Une maisonnette de bois sur pilotis esseulée au centre de ce cadre somptueux. Une famille simple et peu aisée. Ils possèdent quelques parcelles et de rares buffles. Ils s’éreintent ainsi chaque jour, arque boutés sous leur chapeau, un large sourire accroché aux lèvres, de la boue jusqu’aux genoux, pour subvenir à leurs besoins et ceux de leur neuf enfants. La journée le soleil fait mal, très mal. Mais cela ne les empêche en rien d’habiller à une vitesse ahurissante les terrasses de centaines de brins vert enfoncés dans l’eau marron clair. Pas un bruit ne vient perturber cette scène fabuleuse, si ce n’est l’eau qui s’écoule d’une terrasse à l’autre. Quelques rires radieux fusent, l’ombre d’un aigle glisse à la surface de la rizière…Ici, au milieu de nulle part, entouré de ces personnages rayonnant d’humanité, je sens la vie qui doucement glisse entre chaque brins de riz amoureusement soignés.

Le climat est parfaitement réglé dans la région. Les après- midi ruissèlent aussi lentement que les gouttes de la pluie fine qui glisse des toits de tôles rugissant de temps à autre sous les orages violents et soudains. C’est mon rendez-vous quotidien avec la mousson. Un intervalle d’inaction, de repos, de fraîcheur et de réflexions bénéfiques. Pour repenser à ce que l’on vient de voir, de ressentir, de vivre…Cet espace abandonné par le temps devient alors très précieux.

Revivre avec joie et satisfaction les moments intenses des cérémonies funéraires, des rites intimes partagés si particuliers à cette contrée. Ces balades au hasard des routes serpentant entre les villages, grimpant au sommet des montagnes pour glisser tranquillement à nouveau vers les plaines à la découverte des coutumes Toraja et d’un mode vie rural si hospitalier et respectueux.
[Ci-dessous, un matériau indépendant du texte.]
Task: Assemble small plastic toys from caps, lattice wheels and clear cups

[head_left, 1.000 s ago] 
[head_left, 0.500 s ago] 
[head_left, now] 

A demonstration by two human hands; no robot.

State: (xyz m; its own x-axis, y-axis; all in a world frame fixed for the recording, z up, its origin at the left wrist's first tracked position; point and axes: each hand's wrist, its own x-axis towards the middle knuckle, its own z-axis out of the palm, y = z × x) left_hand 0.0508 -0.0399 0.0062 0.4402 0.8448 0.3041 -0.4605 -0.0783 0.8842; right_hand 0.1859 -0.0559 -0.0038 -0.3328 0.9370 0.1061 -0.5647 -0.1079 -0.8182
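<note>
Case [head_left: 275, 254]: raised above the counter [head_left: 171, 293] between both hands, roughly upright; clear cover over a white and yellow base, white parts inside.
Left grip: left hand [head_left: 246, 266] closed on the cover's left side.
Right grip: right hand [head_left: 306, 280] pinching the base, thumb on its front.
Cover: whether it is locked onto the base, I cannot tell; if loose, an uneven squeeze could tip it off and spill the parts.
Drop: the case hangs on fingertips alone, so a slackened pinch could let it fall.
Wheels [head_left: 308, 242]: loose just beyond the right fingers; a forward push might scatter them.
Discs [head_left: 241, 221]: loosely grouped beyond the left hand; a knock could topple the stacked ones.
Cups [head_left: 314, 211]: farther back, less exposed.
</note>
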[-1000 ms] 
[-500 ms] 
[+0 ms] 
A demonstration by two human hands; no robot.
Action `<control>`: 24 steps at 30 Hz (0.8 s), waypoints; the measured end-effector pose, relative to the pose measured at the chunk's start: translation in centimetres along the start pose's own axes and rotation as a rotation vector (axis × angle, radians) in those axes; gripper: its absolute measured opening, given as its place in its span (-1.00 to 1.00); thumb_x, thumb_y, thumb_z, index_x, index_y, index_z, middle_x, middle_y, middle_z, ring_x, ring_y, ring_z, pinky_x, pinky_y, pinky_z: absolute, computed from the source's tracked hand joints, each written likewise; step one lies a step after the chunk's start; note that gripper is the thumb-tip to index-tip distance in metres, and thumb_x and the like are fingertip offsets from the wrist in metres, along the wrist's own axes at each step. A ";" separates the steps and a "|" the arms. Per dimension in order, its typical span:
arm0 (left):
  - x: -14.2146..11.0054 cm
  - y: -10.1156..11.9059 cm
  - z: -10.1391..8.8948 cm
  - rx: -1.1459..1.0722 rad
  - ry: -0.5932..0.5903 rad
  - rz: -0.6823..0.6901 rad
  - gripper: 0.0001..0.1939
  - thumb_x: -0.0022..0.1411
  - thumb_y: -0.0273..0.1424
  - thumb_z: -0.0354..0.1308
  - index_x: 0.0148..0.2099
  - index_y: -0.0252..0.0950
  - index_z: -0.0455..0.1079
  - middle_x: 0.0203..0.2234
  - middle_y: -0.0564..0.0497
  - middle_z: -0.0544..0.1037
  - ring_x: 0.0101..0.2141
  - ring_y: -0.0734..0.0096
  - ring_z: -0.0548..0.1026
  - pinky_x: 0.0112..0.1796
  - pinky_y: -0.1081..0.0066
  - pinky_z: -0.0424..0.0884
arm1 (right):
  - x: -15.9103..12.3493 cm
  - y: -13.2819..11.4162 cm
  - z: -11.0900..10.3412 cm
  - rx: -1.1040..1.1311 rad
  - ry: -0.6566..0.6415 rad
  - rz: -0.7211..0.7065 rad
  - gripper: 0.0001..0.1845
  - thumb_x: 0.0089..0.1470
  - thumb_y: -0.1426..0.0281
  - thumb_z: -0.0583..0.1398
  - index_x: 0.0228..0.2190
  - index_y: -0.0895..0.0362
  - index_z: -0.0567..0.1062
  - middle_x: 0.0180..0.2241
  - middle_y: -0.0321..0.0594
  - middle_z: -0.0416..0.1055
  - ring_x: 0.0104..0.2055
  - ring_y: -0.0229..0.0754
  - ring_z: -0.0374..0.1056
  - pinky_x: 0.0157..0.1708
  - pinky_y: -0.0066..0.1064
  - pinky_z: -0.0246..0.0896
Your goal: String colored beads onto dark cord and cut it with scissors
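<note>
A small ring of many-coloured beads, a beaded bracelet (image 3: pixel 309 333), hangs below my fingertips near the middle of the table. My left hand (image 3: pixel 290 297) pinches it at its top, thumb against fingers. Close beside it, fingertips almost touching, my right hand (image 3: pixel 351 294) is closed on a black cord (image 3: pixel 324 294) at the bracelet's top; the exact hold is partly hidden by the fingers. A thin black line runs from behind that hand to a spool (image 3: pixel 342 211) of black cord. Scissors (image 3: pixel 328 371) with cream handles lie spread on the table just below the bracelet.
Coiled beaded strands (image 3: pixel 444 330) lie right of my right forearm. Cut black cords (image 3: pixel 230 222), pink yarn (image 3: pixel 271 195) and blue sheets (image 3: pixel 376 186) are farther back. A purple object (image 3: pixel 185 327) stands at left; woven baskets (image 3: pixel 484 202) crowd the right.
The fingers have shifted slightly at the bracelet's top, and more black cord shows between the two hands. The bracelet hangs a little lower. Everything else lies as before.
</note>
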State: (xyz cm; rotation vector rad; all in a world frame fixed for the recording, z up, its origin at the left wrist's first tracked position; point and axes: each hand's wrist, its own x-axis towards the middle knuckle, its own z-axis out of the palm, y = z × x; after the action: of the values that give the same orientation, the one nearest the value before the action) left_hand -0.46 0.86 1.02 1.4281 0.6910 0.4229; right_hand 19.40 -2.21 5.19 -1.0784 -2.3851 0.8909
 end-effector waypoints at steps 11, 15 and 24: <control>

Il y a peu de mots pour décrire la beauté des choses de cette vie. Et peu de fois où l’on peut gratifier l’Homme d’embellir son environnement autant qu’il le chérit… De soigner et d’entretenir des rapports propres à sa nature d’être humain. Le pays Toraja retient votre regard tout comme il tranquillise votre esprit : avec les hectares de rizières qu’il déploie pour vous éblouir, la richesse d’une culture de traditions ancestrales omniprésentes et les centaines de sourires que ses habitants bienveillants vous offrent sans compter. Le pays Toraja et son peuple agissent ensemble comme un antidote à l’ennui et à la morosité, comme un vrai remède contre la déshumanisation.